TASK GOAL →
The whole listing, apart from its images, should be restated word for word.

..........

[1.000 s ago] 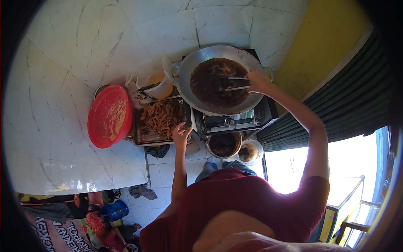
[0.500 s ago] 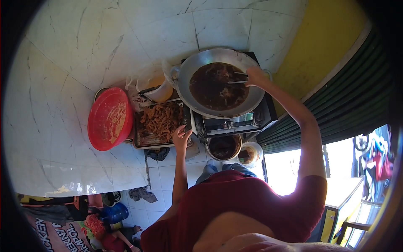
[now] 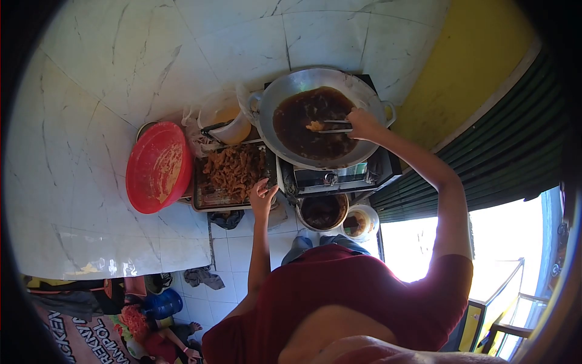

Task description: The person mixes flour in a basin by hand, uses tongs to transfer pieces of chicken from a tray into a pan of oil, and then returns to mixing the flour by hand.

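My right hand (image 3: 364, 125) is closed round metal tongs (image 3: 335, 127) over the wok (image 3: 267, 128). Between the tips of the tongs is a golden-brown fried piece (image 3: 314, 126), above the dark oil (image 3: 297, 115). Down and to the left, my left hand (image 3: 262, 191) has its fingers curled but apart, with nothing in them. It is at the front right corner of a metal tray (image 3: 205, 206), on which a heap of brown fried pieces (image 3: 227, 173) lies.
A red basin (image 3: 140, 176) with batter smears stands left of the tray. Behind the tray is a tub of yellowish liquid (image 3: 233, 130). The wok sits on a stove (image 3: 382, 167); a pot of dark liquid (image 3: 323, 213) and a white bucket (image 3: 367, 221) are below. Another person (image 3: 163, 346) is at lower left.
My right hand has shifted left and toward me, and the tongs now hold a fried piece over the oil. My left hand has stayed almost where it was.
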Available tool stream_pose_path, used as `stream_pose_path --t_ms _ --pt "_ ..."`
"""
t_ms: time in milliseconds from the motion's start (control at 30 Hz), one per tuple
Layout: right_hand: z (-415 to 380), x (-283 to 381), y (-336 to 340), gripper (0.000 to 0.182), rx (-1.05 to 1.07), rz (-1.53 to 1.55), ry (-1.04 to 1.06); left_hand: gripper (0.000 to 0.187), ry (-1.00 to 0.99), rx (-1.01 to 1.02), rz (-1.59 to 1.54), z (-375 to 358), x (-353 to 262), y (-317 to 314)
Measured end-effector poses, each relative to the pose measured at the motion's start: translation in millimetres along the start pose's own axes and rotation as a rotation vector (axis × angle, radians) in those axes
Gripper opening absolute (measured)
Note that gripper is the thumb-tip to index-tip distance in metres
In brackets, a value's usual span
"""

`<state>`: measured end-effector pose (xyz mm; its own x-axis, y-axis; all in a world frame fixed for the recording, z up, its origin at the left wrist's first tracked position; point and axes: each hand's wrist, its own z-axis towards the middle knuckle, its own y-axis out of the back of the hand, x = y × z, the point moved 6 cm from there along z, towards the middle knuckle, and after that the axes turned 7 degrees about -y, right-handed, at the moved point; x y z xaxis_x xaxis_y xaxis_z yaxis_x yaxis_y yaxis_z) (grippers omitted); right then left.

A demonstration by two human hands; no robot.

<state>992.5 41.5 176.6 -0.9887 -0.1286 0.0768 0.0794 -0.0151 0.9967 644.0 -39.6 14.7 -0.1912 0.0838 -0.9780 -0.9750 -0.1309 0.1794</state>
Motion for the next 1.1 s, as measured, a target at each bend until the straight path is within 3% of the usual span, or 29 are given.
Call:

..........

RESPONSE TO THIS EXERCISE →
[1.000 s ago] 
[0.500 s ago] 
[now] 

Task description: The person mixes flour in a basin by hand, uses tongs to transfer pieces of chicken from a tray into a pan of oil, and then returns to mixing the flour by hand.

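My right hand (image 3: 364, 125) is closed round metal tongs (image 3: 335, 127) over the wok (image 3: 267, 128). Between the tips of the tongs is a golden-brown fried piece (image 3: 314, 126), above the dark oil (image 3: 297, 115). Down and to the left, my left hand (image 3: 262, 191) has its fingers curled but apart, with nothing in them. It is at the front right corner of a metal tray (image 3: 205, 206), on which a heap of brown fried pieces (image 3: 227, 173) lies.
A red basin (image 3: 140, 176) with batter smears stands left of the tray. Behind the tray is a tub of yellowish liquid (image 3: 233, 130). The wok sits on a stove (image 3: 382, 167); a pot of dark liquid (image 3: 323, 213) and a white bucket (image 3: 367, 221) are below. Another person (image 3: 163, 346) is at lower left.
My right hand has shifted left and toward me, and the tongs now hold a fried piece over the oil. My left hand has stayed almost where it was.
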Available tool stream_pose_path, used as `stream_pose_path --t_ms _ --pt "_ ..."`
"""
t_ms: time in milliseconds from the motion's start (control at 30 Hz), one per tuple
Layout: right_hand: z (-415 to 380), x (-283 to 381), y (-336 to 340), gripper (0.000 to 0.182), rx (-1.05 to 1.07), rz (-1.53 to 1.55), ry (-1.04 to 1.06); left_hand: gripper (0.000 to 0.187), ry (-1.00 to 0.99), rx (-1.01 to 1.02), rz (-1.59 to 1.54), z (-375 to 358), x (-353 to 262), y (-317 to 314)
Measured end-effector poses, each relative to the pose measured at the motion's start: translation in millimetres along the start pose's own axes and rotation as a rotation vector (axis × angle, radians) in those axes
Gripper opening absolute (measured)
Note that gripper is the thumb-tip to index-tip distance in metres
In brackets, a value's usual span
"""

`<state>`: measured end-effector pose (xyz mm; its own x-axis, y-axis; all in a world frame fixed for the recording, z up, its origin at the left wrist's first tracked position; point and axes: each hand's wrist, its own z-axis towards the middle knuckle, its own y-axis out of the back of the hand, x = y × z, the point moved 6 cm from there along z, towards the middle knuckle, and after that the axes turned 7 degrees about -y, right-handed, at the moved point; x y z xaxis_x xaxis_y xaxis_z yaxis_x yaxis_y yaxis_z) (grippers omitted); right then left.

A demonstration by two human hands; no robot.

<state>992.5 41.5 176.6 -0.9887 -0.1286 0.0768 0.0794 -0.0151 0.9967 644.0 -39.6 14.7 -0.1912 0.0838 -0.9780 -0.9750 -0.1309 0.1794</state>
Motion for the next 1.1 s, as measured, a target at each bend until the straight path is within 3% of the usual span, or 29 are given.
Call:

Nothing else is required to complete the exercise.